A San Vito del Tagliamento, in provincia di Pordenone, è prevista la costruzione di un nuovo carcere con un investimento di 19 milioni di euro. Questo istituto contribuirà ad alleviare la pressione carceraria nella zona nord-est del Paese, fornendo circa 300 nuovi posti. A Forlì è stato approvato il progetto per un nuovo carcere da 255 posti, con un investimento di 28 milioni di euro. Nel Lazio, nelle strutture già esistenti di Civitavecchia e Viterbo, verranno costruiti due nuovi padiglioni, ognuno con una capacità di 80 posti, per un totale di 160 nuovi posti. Il costo complessivo dell’operazione è di 5 milioni di euro. A Tolmezzo, provincia di Udine, saranno recuperati 30 posti detentivi attualmente inagibili, grazie a un finanziamento di 1,3 milioni di euro.
Un nuovo carcere è previsto a Nola, nel napoletano, anche se il progetto e i fondi, 75 milioni di euro, per l’istituto di Boscofangone sono del 2017. Si tratterebbe, il condizionale è d’obbligo, visti i ritardi accumulati, del primo istituto penitenziario italiano basato sul modello scandinavo, privo di sbarre e mura perimetrali, con celle singole e strutture dedicate alla riabilitazione. La capienza prevista è di 1.200 detenuti, con la possibilità di espandersi fino a 2.400.
SOVRAFFOLLAMENTO CARCERI: GLI ISTITUTI PENALI PER MINORENNI
Questione ancora più delicata è quella degli Istituti Penali per Minorenni. A partire dal decreto Caivano, settembre 2023, che ha esteso la custodia cautelare per reati minori, ci sono stati 1.143 ingressi, il numero più alto degli ultimi quindici anni. All’inizio del 2024, secondo i dati di Antigone, erano presenti circa 500 detenuti nei 17 istituti minorili, il numero più alto registrato negli ultimi dieci anni. A balzare alle cronache per le violenze subite e compiute dai detenuti è spesso il Beccaria di Milano con 69 ragazzi, attualmente il minorile con il maggior numero di detenuti.

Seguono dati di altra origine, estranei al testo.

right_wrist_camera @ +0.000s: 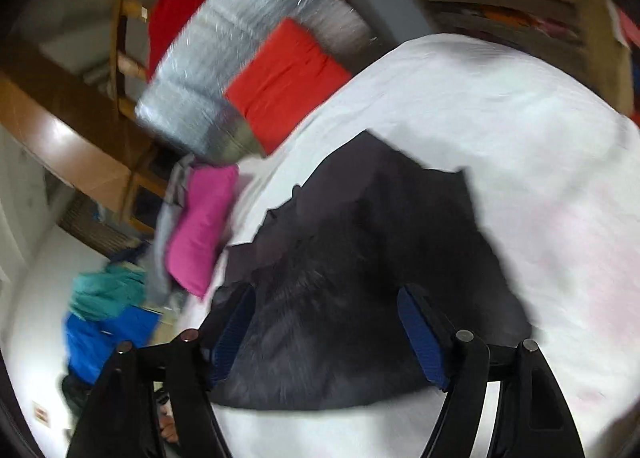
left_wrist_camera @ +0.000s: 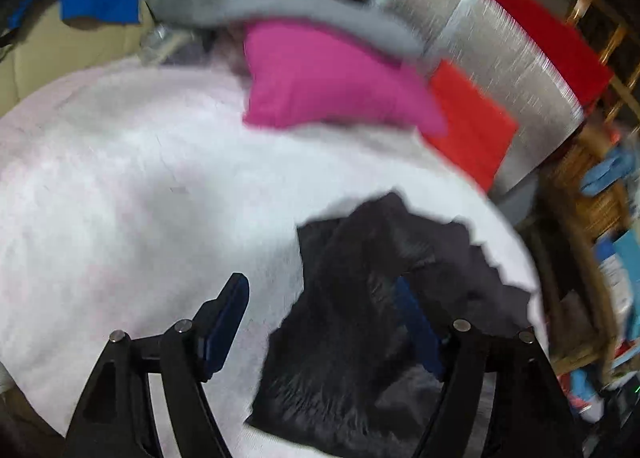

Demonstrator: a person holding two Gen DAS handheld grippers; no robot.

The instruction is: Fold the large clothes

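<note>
White bedding (left_wrist_camera: 140,185) covered the surface under both my tongs, and every edge on it was smeared by blur. My left gripper (left_wrist_camera: 320,322) stood with its jaws spread wide and nothing pressed between the blue pads (left_wrist_camera: 224,322); the dark garment (left_wrist_camera: 360,318) lay crumpled on the sheet below it, bunched toward the right-hand finger, which it may have brushed, though the blur kept me from telling. My right gripper (right_wrist_camera: 332,334) was likewise spread apart, its pads (right_wrist_camera: 420,338) clear of the cloth, with the same dark garment (right_wrist_camera: 380,258) spread in a rumpled heap beneath and ahead of the fingers. Beyond the garment, at the far edge of the bedding, lay a pink folded cloth (left_wrist_camera: 328,81) with a grey piece (left_wrist_camera: 280,9) draped across its top. Just beside it sat an orange-red folded piece (left_wrist_camera: 468,117) against a silvery bundle (left_wrist_camera: 480,45), with a red cloth (left_wrist_camera: 552,41) behind. Off to the side hung blue and teal clothing (right_wrist_camera: 108,314), and wooden rails (right_wrist_camera: 128,37) showed at the back.
</note>
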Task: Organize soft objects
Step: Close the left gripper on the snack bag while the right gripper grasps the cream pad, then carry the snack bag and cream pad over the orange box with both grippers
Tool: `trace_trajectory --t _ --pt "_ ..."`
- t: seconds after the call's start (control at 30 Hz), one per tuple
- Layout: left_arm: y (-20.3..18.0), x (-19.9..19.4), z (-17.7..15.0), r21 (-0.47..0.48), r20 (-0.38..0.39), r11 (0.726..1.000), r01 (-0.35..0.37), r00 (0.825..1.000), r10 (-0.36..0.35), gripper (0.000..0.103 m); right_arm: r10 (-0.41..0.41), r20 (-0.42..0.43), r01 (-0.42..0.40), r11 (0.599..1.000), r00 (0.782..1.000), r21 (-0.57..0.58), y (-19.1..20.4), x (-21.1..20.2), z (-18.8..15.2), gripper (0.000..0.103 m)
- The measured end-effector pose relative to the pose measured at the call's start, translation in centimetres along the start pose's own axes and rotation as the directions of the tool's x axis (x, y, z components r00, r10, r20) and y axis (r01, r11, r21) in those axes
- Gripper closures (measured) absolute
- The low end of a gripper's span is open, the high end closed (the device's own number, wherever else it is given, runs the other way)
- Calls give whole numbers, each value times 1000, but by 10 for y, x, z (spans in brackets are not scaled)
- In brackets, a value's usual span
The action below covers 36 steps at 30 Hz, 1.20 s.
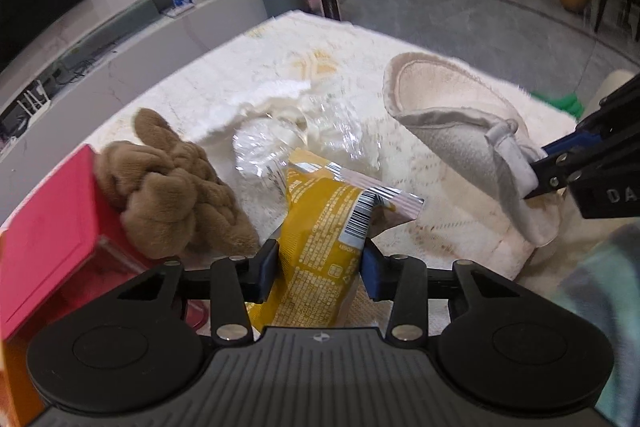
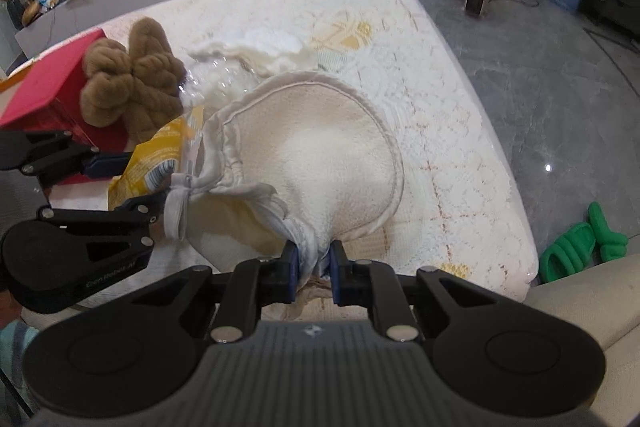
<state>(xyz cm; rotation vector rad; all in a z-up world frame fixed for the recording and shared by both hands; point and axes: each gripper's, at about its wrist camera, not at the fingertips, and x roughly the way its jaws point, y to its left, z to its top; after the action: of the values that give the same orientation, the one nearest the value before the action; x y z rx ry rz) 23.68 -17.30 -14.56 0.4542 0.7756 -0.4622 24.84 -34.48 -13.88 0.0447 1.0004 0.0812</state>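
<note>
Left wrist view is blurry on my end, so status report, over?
Left gripper closed on yellow snack bag. Right gripper shut on cream pad. Brown plush beside bag.

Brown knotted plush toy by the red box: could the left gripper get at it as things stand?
Probably not yet. The left gripper has a yellow snack packet between its fingers, so its jaws are occupied. The brown knotted plush toy lies uncovered just left of it, against the red box.

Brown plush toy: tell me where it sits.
In the left wrist view, the brown plush toy lies at left, against the red box, beside the yellow snack bag.
</note>
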Motion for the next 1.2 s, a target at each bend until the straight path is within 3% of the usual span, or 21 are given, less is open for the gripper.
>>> trace_trajectory --t 0.4,0.67,0.93,1.2 --pt "34 -91 -6 -166 150 986 17 989 9 56 33 120 -31 999 992 -22 32 -56 -4 89" --pt "70 -147 -16 -239 240 970 -41 966 100 56 112 191 -95 991 975 -98 73 -89 0 89" --pt "120 -177 -29 -305 243 945 -115 950 194 56 225 235 -175 961 946 -216 134 -109 13 89" --pt "170 -198 -43 -366 185 899 -242 928 325 56 370 215 -282 893 904 -351 208 -111 36 89"
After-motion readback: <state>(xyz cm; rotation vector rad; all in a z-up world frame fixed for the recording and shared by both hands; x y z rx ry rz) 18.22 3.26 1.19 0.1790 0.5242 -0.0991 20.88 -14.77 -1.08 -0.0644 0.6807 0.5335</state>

MISURE ALTERNATIVE, ACCESSO INSUFFICIENTE
I più critici tuttavia sostengono che costruire più carceri non risolverà il problema alla radice. Alla base dei suicidi e della violenza in carcere, oltre al sovraffollamento, ci sono le condizioni di detenzione. Il sovraffollamento è infatti il risultato di un sistema penale che non investe abbastanza nelle misure alternative alla detenzione. Nel 2023, solo il 5% dei detenuti ha avuto accesso a misure come la detenzione domiciliare o il lavoro esterno, una percentuale nettamente inferiore alla media europea. Aumentare il ricorso a queste misure può alleggerire la pressione sulle carceri e favorire un reale percorso di rieducazione.
Secondo uno studio del Cnel, l’adozione di misure alternative ha dimostrato di essere particolarmente utile. Il tasso di recidiva per chi accede a misure alternative, come la detenzione domiciliare o il lavoro esterno, è molto più basso rispetto a chi sconta l’intera pena in carcere. Il tasso di recidiva generale si attesta attorno al 70%, mentre scende al 2% tra i detenuti che riescono a ottenere un lavoro dopo il rilascio.